Canto: I’m sitting here thinking I’d like to take a ride to the beach and then breakfast at a seaside caf but I can’t because it’s ‘good Friday’ and every such outlet in this state is shut down.

Jacinta: Right, and so what’s so good about Good Friday? I’ve heard tell it’s good for us to have a complete day off from shopping or having paid servants wait on us – a bit like having a day off from using electricity or motorised transport or – imagine it – a whole day in which smartphones couldn’t be used. We would somehow be better human beings, more appreciative of the first-world splendour we bask in, if we experienced the horrendous suffering of being deprived of it for a day.

Canto: Well I’ve had thoughts of that kind in the past, but I’d rather be up-front and call it first-world-free day or some such, because we both know good friday isn’t about deprivation of our favourite indulgences, or, if it is, that deprivation is supposed to remind us that on a ‘good day’ around 2000 years ago someone was crucified. A horrible death but not so horrible in this case because this particular guy was an immortal being in disguise who is now still alive and all around us and loves us terribly much. So it’s all good.

Jacinta: Yeah…right… sooo…

Canto: Okay the reason they say it’s good is because this immortal being died, or pretended to, or went through enormous suffering, because this allowed us to be saved.

Jacinta: Ahh right… saved… saved… ummm

Canto: Look Jass … I know this seems confusing to you but if you take a thorough-going theology course, and maintain a deeply spiritual lifestyle for the next several years you might be offered a glimmer of the revelation enveloped in this outwardly mysterious form of knowing-as-being.

Jacinta: Ohhh… shit… but all I really wanted was a caffe latte..
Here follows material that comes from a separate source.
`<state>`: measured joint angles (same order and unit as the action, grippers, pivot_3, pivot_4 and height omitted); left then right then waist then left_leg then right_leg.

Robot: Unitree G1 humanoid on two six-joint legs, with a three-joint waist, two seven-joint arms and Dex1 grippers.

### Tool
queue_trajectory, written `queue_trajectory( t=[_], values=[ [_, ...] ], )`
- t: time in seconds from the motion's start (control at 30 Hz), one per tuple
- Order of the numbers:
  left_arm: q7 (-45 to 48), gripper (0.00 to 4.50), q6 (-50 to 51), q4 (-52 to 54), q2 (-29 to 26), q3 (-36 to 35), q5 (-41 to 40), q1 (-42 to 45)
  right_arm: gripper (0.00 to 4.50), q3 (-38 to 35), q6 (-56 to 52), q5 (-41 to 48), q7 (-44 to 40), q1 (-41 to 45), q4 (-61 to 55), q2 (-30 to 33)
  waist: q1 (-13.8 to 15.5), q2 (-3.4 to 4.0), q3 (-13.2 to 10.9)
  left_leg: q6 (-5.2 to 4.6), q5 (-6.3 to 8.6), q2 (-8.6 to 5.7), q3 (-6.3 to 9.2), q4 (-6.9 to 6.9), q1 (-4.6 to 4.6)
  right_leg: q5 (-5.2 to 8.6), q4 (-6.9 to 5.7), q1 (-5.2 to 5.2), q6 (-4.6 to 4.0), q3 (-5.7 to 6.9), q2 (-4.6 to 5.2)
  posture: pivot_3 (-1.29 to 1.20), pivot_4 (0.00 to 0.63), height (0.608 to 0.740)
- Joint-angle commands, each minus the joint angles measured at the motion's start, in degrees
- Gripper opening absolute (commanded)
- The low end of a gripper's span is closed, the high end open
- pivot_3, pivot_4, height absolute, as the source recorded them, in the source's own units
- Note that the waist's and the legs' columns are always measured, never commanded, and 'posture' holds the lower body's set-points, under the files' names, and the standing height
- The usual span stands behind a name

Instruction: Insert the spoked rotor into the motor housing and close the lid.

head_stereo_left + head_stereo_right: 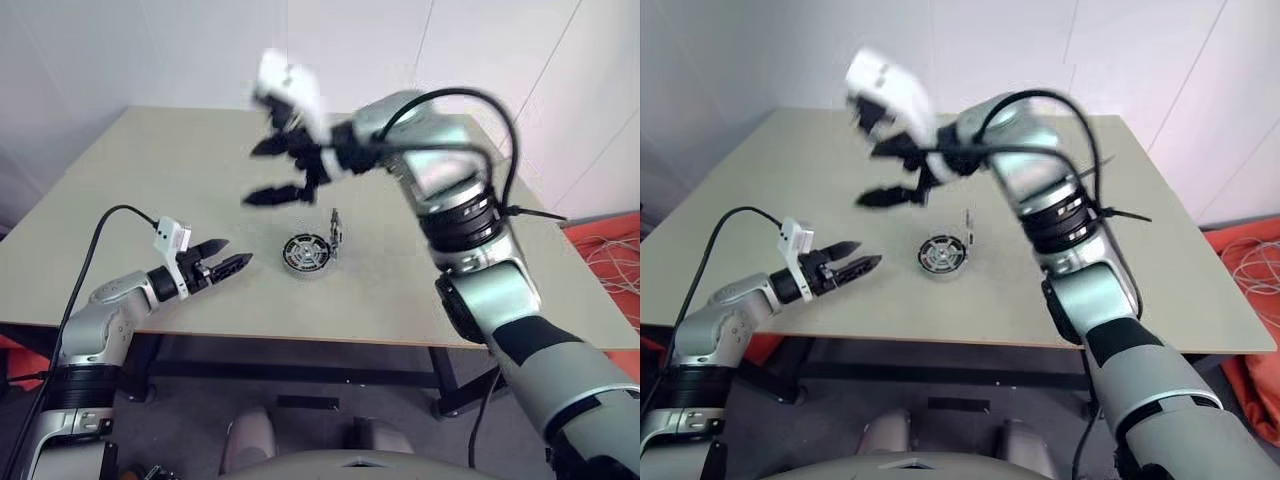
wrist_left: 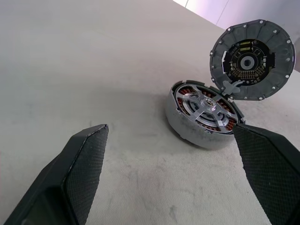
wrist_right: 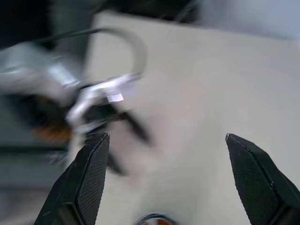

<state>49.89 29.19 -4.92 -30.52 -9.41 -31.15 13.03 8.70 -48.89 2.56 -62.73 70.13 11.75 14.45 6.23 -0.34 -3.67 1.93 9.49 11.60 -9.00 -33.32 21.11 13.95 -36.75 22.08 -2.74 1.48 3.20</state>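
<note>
I see the motor housing sitting flat near the middle of the table, its round axis pointing straight up and its open face turned to the ceiling. Inside it, the spoked rotor lies seated level, silver spokes and central hub showing, with the copper-coloured windings visible through the cut-outs around it.

The lid stands up on edge at the far rim of the housing, hinged open like a clamshell. Its inner face, with a dark centre and a ring of small fasteners, is turned toward my left wrist camera; in the head views it reads as a thin upright sliver just to the right of the drum. So the lid's flat face is vertical, while the housing and rotor lie horizontal.

My left gripper hovers low over the table to the left of the housing, pointing toward it, fingers spread wide and holding nothing. It is near the drum but clearly apart from it.

My right gripper is raised well above the table, behind and above the housing, pointing left across the scene. Its fingers are wide apart and empty.
</note>
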Motion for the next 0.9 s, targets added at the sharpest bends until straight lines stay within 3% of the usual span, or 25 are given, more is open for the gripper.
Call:
queue_trajectory(
  t=[0.03,0.23,0.47,0.7,0.9],
  values=[
    [0.68,4.50,-1.93,1.99,-0.31,-1.53,-0.59,0.38,4.47,-8.78,5.01,0.22,8.71,-3.41,5.25,6.16,0.26,-0.03,0.01,0.01,0.00,-0.02,0.00,0.00,0.00,0.00,0.00,-0.02,0.01,0.00,0.02,0.00,0.000,0.740],
    [2.19,4.50,-2.85,0.93,-1.38,-1.43,-0.31,0.62,2.42,-13.64,5.89,1.94,12.00,-20.08,2.86,16.90,1.06,0.03,-0.02,0.19,-0.12,0.00,-0.03,0.06,0.04,0.00,0.08,-0.03,0.01,0.01,-0.04,0.00,0.000,0.740],
    [4.41,4.50,-5.03,-2.10,-2.25,-0.91,0.83,2.85,0.02,-18.06,-0.21,8.22,17.12,-34.56,-9.68,14.54,0.68,0.34,-0.06,0.21,-0.14,0.19,-0.42,0.12,0.05,0.05,0.03,0.20,-0.10,-0.01,-0.39,0.00,0.000,0.740],
    [8.31,4.50,-7.28,-1.81,-3.00,-0.41,1.09,2.73,0.02,-14.67,-3.74,12.38,21.47,-38.04,-16.77,7.69,0.95,0.33,-0.05,0.10,-0.07,0.22,-0.67,0.10,-0.08,0.06,0.01,0.07,-0.08,-0.02,-0.24,0.00,0.000,0.740],
    [15.47,4.50,-10.90,-0.12,-6.34,1.51,2.16,-0.40,0.02,-10.67,-5.59,15.17,22.13,-37.86,-18.89,5.67,1.02,0.33,-0.05,0.05,-0.04,0.19,-0.67,0.15,-0.05,0.07,0.05,0.09,-0.06,-0.02,-0.18,0.00,0.000,0.740]
  ],
)
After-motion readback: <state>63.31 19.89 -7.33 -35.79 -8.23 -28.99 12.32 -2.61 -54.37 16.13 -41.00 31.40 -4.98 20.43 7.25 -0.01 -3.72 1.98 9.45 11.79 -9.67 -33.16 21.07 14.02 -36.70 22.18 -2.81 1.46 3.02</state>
Canto: Okay well the reason you won’t get your latte today is because a certain dwindling section of our society believes this story of Jesus on the cross is literally true, or symbolically true or true in some deep sense which is beyond our shallow faithlessness, and this section of our society, though now a shadow of its former all-powerful self, once had complete control of our polity and economy and thus dictated what holidays we should have and why. And since we really like to have holidays and it would be a pain in the national arse to rename or reconfigure them, the ship of state being very difficult to shift from its course and all that, we’re stuck with good friday until the dwindling near-minority dwindles to such a level that it becomes a national embarrassment that we’re still pretending to respect such inconcinnities.

Jacinta: Well I saw on the morning news that the Sydney fish market’s open today.. wherever that is..

Canto: I think it’s in Sydney.

Jacinta: … but nothing’s open in dear old Adelaide, the shitty of churches. I don’t think we should just sit back and accept this. Why aren’t people protesting?

Canto: Okay, yes, let’s protest. What do you suggest?

Jacinta: Well, ummm, we could write to our local MP?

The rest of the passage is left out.